Saved data entries
★ ★ ★ ★ ★

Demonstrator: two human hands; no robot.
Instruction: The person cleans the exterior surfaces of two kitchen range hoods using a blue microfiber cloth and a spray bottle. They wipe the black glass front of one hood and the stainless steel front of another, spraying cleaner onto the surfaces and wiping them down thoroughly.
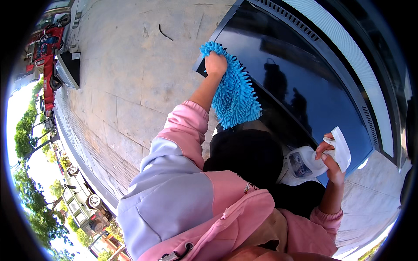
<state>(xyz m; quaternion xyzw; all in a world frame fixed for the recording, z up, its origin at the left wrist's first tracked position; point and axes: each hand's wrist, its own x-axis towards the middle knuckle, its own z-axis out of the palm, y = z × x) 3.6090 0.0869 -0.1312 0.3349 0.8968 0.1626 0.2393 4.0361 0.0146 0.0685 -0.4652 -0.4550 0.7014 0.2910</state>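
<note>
My left hand (216, 64) grips the top edge of a blue chenille microfibre cloth (236, 94), which hangs down past the corner of a glossy dark panel (303, 71). That panel has a grey metal frame and reflects the sky and a dark figure. In my right hand (331, 161) is a spray bottle (303, 163) with a white trigger head, tilted on its side over the panel's lower edge. The bottle is see-through with a dark label bearing writing. The fingers wrap its neck and trigger; whether the trigger is pressed, I cannot tell.
Slotted vents (370, 125) and a pale ribbed strip (352, 58) line the panel's far side. Stone paving (127, 78) spreads to the left, with a dark twig-like piece (165, 33) on it. Further off are a black-sided box (72, 70), a red three-wheeler (49, 78) and a parked off-road car (81, 202).
</note>
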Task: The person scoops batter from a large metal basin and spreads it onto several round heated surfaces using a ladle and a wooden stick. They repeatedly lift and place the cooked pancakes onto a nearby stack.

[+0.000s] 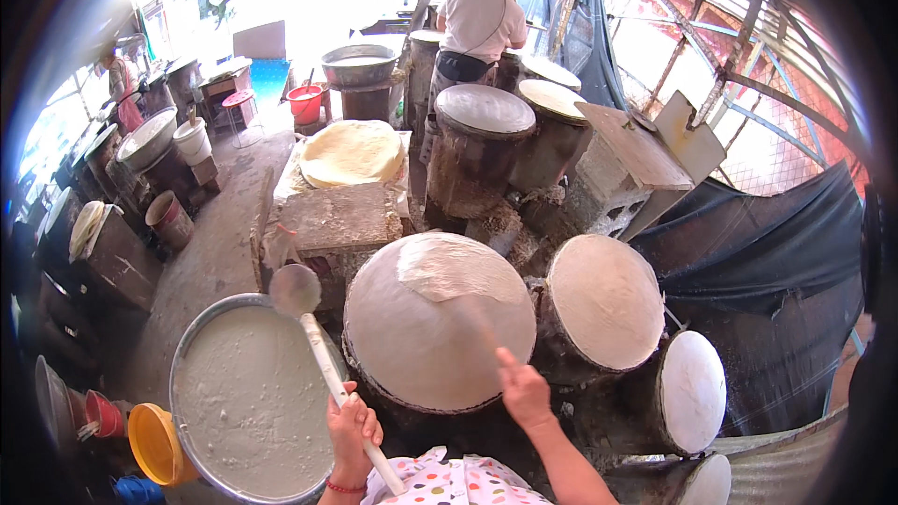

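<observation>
My left hand [353,428] grips the pale handle of a long ladle [323,354], whose round bowl is raised over the far rim of a wide metal basin [175,393]. Thick pale batter [249,393] fills that basin. In my right hand [525,389] is a thin tool [480,322], blurred, reaching over a large round griddle [407,351]; its far end cannot be made out. Wet batter [452,266] covers the griddle's far part, with a paler film nearer me. To the right stands a second round griddle [605,301] with a pale coating.
Stacked thin flatbreads [351,154] lie beyond a wooden board [340,214]. More drum stoves, such as one with a whitish top [484,109], stand ahead. A person [480,14] works there, back turned. A yellow bucket [160,443] sits left; a dark tarp [758,252] hangs right.
</observation>
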Available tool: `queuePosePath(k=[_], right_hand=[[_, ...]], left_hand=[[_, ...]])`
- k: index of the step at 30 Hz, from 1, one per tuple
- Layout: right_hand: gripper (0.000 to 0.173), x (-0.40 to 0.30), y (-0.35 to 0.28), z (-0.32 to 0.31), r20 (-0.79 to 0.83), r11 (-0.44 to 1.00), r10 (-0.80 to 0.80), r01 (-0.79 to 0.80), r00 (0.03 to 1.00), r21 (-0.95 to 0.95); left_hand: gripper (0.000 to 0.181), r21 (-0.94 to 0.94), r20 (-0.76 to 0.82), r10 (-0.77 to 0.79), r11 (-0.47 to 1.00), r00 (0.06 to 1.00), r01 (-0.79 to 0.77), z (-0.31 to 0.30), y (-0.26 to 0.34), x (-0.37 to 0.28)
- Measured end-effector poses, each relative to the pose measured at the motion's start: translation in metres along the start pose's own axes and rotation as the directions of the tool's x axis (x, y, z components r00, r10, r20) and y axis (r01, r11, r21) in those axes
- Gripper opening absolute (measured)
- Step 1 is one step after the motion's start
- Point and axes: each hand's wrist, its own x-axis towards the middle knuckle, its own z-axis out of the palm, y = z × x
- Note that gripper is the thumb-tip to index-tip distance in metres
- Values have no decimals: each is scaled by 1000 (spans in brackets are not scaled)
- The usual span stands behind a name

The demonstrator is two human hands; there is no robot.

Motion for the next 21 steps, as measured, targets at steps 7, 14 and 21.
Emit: queuePosePath(k=[7,14,21], right_hand=[[35,54,-8,-2,265,807,236,-340,935,483],[36,19,-9,-3,198,970,-242,239,950,39],[34,92,61,15,-32,920,-20,31,999,392]], left_hand=[[3,-147,-83,35,988,996,-47,-8,14,2],[8,-83,-187,70,993,980,-87,-13,2,-9],[16,-67,-166,93,992,982,-105,-22,-13,-15]])
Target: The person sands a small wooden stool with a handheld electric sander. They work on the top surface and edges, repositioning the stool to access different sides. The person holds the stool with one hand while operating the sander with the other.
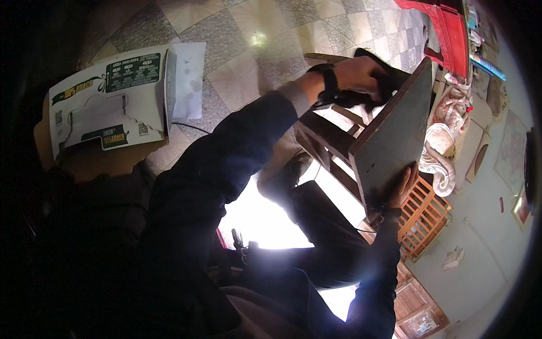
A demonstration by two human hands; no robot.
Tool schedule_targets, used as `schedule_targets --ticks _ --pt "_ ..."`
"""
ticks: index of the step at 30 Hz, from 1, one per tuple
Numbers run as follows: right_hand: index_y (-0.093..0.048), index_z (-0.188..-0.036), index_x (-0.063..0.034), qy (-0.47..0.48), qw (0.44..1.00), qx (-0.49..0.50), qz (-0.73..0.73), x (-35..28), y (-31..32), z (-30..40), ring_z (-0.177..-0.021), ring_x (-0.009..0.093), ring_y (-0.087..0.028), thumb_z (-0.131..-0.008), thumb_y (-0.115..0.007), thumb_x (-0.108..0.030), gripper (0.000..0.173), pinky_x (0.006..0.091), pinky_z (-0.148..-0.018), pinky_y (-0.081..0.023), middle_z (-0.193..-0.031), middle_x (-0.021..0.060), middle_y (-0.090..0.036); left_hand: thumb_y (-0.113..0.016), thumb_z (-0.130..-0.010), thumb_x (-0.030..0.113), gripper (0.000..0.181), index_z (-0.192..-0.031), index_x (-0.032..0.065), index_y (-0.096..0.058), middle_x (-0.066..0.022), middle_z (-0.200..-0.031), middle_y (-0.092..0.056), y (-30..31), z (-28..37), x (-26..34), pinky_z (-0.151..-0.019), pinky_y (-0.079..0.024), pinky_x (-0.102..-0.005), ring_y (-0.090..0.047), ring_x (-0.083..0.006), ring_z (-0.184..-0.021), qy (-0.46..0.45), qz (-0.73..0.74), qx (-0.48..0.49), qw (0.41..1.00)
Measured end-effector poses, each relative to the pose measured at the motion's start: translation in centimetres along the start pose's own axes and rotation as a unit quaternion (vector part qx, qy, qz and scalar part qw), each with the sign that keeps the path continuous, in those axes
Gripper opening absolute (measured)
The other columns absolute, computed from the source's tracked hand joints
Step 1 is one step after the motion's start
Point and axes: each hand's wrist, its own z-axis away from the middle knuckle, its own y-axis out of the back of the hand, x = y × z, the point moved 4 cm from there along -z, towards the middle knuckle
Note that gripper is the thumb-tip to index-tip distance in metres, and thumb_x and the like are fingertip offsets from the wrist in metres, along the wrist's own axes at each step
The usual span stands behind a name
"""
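Observation:
A wooden stool stands tilted before me, its worn grey-green seat facing right and its dark legs and rails to the left. My left hand, with a black strap at the wrist, is closed around a dark object beside the seat's underside. Shadow hides what kind of object it is. Against the lower part of the seat face, my right hand lies with its fingers stretched along the board, holding the stool. Part of that palm is in deep shadow.
A torn printed cardboard box sits on the tiled floor at left, near a thin dark cord. To the right are an orange slatted wooden frame, a carved pale armrest and a red piece of furniture. Strong glare washes out the floor below.

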Motion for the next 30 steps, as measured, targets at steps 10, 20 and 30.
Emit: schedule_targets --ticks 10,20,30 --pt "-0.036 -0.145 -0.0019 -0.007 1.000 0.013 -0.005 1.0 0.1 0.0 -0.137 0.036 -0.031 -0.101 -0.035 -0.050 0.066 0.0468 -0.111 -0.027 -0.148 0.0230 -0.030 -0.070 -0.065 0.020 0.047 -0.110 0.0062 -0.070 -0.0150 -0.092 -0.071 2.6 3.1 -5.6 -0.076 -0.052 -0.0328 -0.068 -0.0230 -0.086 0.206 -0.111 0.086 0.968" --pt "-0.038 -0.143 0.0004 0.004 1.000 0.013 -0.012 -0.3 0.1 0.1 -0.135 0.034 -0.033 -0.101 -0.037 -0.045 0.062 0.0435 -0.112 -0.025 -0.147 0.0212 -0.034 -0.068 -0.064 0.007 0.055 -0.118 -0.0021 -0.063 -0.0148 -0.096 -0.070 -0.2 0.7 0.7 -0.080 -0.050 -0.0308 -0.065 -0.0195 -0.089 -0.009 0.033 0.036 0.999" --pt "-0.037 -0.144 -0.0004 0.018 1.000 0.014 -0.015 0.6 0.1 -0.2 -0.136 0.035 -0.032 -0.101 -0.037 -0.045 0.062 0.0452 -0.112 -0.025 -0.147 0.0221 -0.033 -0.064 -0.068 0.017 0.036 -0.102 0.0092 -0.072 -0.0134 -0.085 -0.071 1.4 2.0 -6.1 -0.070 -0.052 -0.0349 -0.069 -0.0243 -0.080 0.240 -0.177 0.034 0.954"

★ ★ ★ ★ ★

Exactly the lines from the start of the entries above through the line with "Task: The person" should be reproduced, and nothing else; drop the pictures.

Demonstrator: two human hands; no robot.
Instruction: The person cleans the exterior surfaces of two kitchen range hoods using a blue microfiber cloth and a spray bottle. They wipe the black glass front of one hood and the stainless steel front of another, spraying cleaner onto the surfaces and wiping them down thoroughly.
<state>(xyz m; quaternion xyzw; all in a world frame fixed for the recording, z up, its origin at the left wrist's first tracked position; point and axes: each hand's wrist, its own x-axis towards the middle knuckle, its own z-axis out of the palm, y = z × x) 3.6090 0.0869 -0.1312 0.3349 0.8968 0.1626 0.2393 4.0361 0.0146 0.0685 -0.4652 -0.4550 0.7014 0.2910</state>
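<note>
My left hand (216, 64) grips the top edge of a blue chenille microfibre cloth (236, 94), which hangs down past the corner of a glossy dark panel (303, 71). That panel has a grey metal frame and reflects the sky and a dark figure. In my right hand (331, 161) is a spray bottle (303, 163) with a white trigger head, tilted on its side over the panel's lower edge. The bottle is see-through with a dark label bearing writing. The fingers wrap its neck and trigger; whether the trigger is pressed, I cannot tell.
Slotted vents (370, 125) and a pale ribbed strip (352, 58) line the panel's far side. Stone paving (127, 78) spreads to the left, with a dark twig-like piece (165, 33) on it. Further off are a black-sided box (72, 70), a red three-wheeler (49, 78) and a parked off-road car (81, 202).
</note>
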Task: The person scoops batter from a large metal basin and spreads it onto several round heated surfaces using a ladle and a wooden stick. They repeatedly lift and place the cooked pancakes onto a nearby stack.

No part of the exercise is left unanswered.